He was disquieted when he arrived at Granada’s walls, for over the grisly gate were suspended the rotting heads of executed criminals. Yet the display failed to discourage footpads, because as Yonah rode toward an inn where he hoped to find wine and food, he came upon two burly men intent on robbing a dwarf.
The small man was half their size, with a very large head, a strong upper torso, long arms, and tiny legs. He was watching his assailants warily as they approached him from two directions, one brandishing a wooden cudgel, the other holding a knife.
“Give over your pouch and save your little ballocks,” the man with the knife said, feinting toward his victim.
Without thinking, Yonah seized his sharpened hoe and slid from the burro’s back. Unfortunately, before he could intervene, the robber with the staff swung it and struck him on the head. In a moment he was lying on the ground, injured and dazed, while the man stood over him with the cudgel, ready to finish him off.
Semiconscious, Yonah saw the dwarf produce a wicked-looking knife from his tunic. His little legs skipped and scampered. His long arms became limber and writhing, the knife point flicking like a serpent’s tongue. In a moment he had penetrated beneath the flailing defenses of the armed robber, who howled and dropped his knife when the small fighter’s blade slashed his arm.
The two footpads turned and ran, and the small man picked up a stone and sent it winging hard and long to thump into one of the departing backs. Then he wiped his knife on his trousers and came to peer down into Yonah’s face.
“Are you all right, then?”
“I think I shall be,” Yonah heard himself declaring hollowly. He struggled to sit up. “… Once I’m inside and have had wine.”
“Oh, you shan’t get decent wine there. You must get off one of your asses and onto the other, and come with me,” the small man said, and Yonah took a proffered hand and was raised by a surprisingly strong arm.
“I am Mingo Babar.”
“I am Ramón Callicó.”
It occurred to him, as Moise was led out of the city and up an ascending trail, that this strange, small man, so recently an intended victim, might himself be a robber and murderer. But though he steeled himself for signs of an attack, nothing happened. The man scuttled before the burro with a shambling, spiderlike gait, his hands at the end of the long arms brushing the trail like two extra feet.
Presently a sentry perched above them on a rock called softly, “Mingo, is it you, then?”
“Aye, Mingo. With a friend.”
A few feet beyond, they passed a hole in the hill from which soft lamplight glowed. And then another opening, and several more. From the caves came cries.
“Ah, Mingo!”
“Mingo, a good eve to you!”
“Well come, Mingo!”
The small man returned all the greetings. He halted the burro before a similar entrance into the hill. When Yonah dismounted he followed Mingo into murkiness and was led to a sleeping mat in the strangest sort of a place.
* * *
In the morning he awakened to wonderment. He was in a cave unlike any he had ever seen. It was as though a bandit lord had set up a retreat in the den of a bear. The dim light of oil lamps merged with the gray light from the entrance, and Yonah could see richly colored carpets covering bare rock and earth. There were pieces of heavy wooden furniture, ornately carved, and a profusion of musical instruments and gleaming copper utensils.
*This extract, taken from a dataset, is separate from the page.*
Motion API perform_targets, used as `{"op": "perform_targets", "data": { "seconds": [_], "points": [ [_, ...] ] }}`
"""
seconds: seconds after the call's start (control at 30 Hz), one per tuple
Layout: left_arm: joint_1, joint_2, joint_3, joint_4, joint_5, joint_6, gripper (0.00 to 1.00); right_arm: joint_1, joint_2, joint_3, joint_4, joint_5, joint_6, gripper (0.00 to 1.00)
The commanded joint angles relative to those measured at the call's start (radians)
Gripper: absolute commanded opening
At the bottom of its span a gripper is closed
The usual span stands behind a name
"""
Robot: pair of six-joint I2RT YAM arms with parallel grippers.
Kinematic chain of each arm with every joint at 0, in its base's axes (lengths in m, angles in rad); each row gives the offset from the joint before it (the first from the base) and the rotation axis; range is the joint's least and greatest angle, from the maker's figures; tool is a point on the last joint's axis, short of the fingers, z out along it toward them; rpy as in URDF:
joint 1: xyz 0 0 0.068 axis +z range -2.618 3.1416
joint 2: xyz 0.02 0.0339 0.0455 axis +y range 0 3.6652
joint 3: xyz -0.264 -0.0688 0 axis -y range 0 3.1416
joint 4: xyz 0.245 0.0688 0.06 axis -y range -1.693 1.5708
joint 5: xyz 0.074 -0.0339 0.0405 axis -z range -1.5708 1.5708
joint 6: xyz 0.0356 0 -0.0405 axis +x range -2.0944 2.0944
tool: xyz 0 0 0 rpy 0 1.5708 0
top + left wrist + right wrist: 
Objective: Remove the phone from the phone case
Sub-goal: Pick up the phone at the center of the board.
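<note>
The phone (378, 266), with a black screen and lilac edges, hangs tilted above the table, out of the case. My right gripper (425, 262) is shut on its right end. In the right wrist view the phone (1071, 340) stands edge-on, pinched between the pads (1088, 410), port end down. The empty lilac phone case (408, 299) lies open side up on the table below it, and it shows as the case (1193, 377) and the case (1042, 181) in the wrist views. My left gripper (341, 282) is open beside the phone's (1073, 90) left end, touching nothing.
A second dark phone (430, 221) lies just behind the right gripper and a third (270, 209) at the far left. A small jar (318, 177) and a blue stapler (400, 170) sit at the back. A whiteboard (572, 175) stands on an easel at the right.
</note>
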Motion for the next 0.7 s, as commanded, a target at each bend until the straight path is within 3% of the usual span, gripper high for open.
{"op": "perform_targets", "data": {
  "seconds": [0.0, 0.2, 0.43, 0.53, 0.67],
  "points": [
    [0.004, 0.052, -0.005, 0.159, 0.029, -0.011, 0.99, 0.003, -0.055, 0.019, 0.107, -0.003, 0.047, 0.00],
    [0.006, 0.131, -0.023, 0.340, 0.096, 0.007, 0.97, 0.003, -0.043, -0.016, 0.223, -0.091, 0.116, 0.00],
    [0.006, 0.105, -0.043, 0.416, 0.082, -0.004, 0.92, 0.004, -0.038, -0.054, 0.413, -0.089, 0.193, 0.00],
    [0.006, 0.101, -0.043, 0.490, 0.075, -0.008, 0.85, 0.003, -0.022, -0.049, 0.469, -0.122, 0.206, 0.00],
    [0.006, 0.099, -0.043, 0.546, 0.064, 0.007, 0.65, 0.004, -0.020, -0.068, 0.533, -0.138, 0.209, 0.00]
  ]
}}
Yonah had had a long night’s sleep. Memory of the previous evening quickly returned, and he was relieved to note that his head was clear again.
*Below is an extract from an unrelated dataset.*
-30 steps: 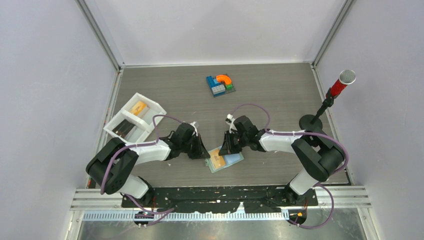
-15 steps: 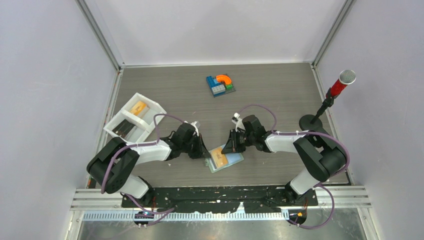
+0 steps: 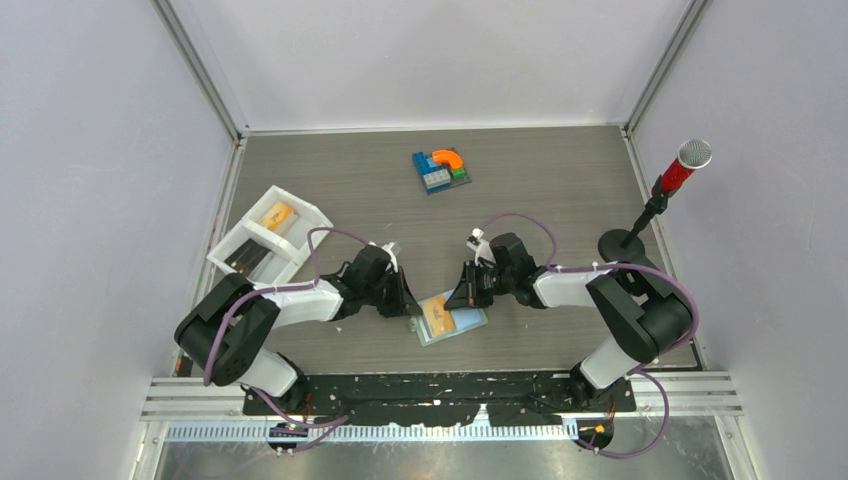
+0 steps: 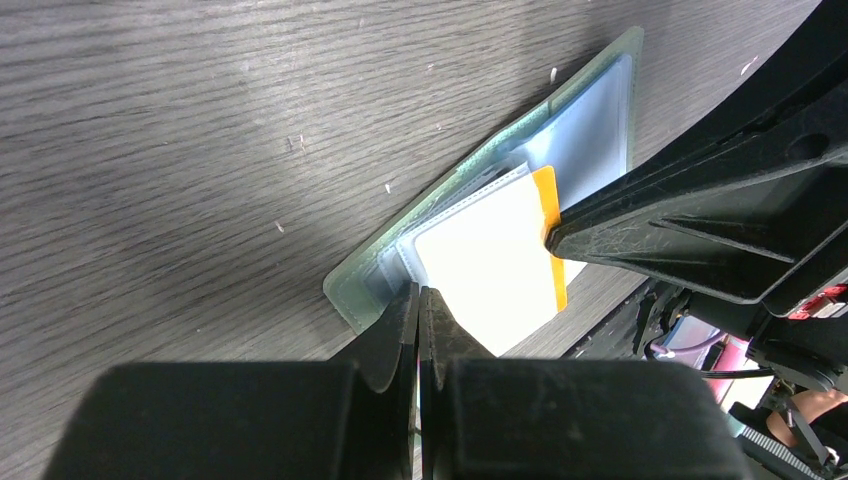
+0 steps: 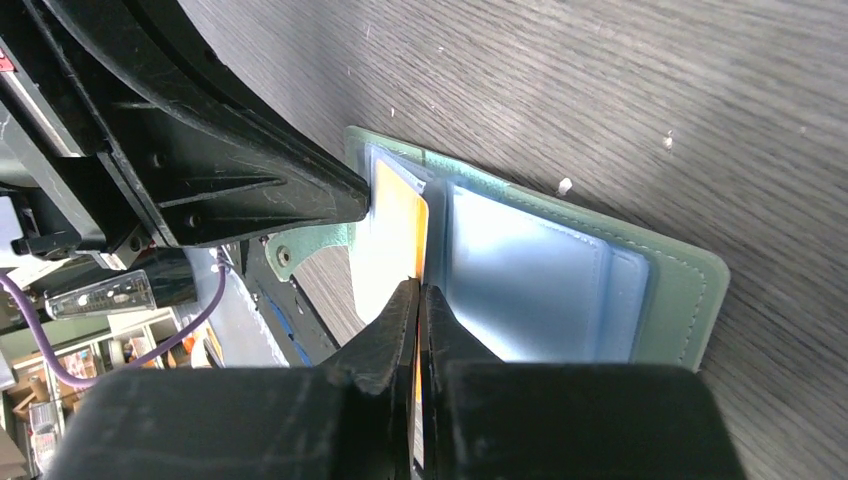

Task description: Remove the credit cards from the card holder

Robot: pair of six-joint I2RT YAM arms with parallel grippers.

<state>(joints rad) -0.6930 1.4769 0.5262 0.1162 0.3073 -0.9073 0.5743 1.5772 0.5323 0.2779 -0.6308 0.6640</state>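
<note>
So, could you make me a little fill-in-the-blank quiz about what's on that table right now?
The card holder lies ___ on the table.
The right pincer is shut on a card coloured ___.
The white tray has ___ compartments.
Missing words: open; orange; two.

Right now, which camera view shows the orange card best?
Right wrist: the orange card is close, pinched by the right gripper. Left wrist shows it glared mostly white; top external shows it small.
</note>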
A plump full-sized woman sat nearby and placidly polished a copper urn. He greeted her and received a smile, a flashing of teeth.
When he ventured outside the cave Mingo was there, working a leather halter and watched by two children, a boy and a girl almost his own size. “A good morn to you.”
“A good morn, Mingo.”
Yonah saw they were high on the hill. Below stretched the town of Granada, a mass of houses like pink and white cubes, the town surrounded by a bouquet of trees. “It is a lovely town,” Yonah said, and Mingo nodded.
“Yes, built by Moors, so the inside of the dwellings are beautifully decorated, while the exteriors are simple.”
Overlooking the town, on the crest of a hill much smaller than the hill of the caves, was a place of rose-colored towers and battlements that made Yonah catch his breath at its sheer grace and majesty.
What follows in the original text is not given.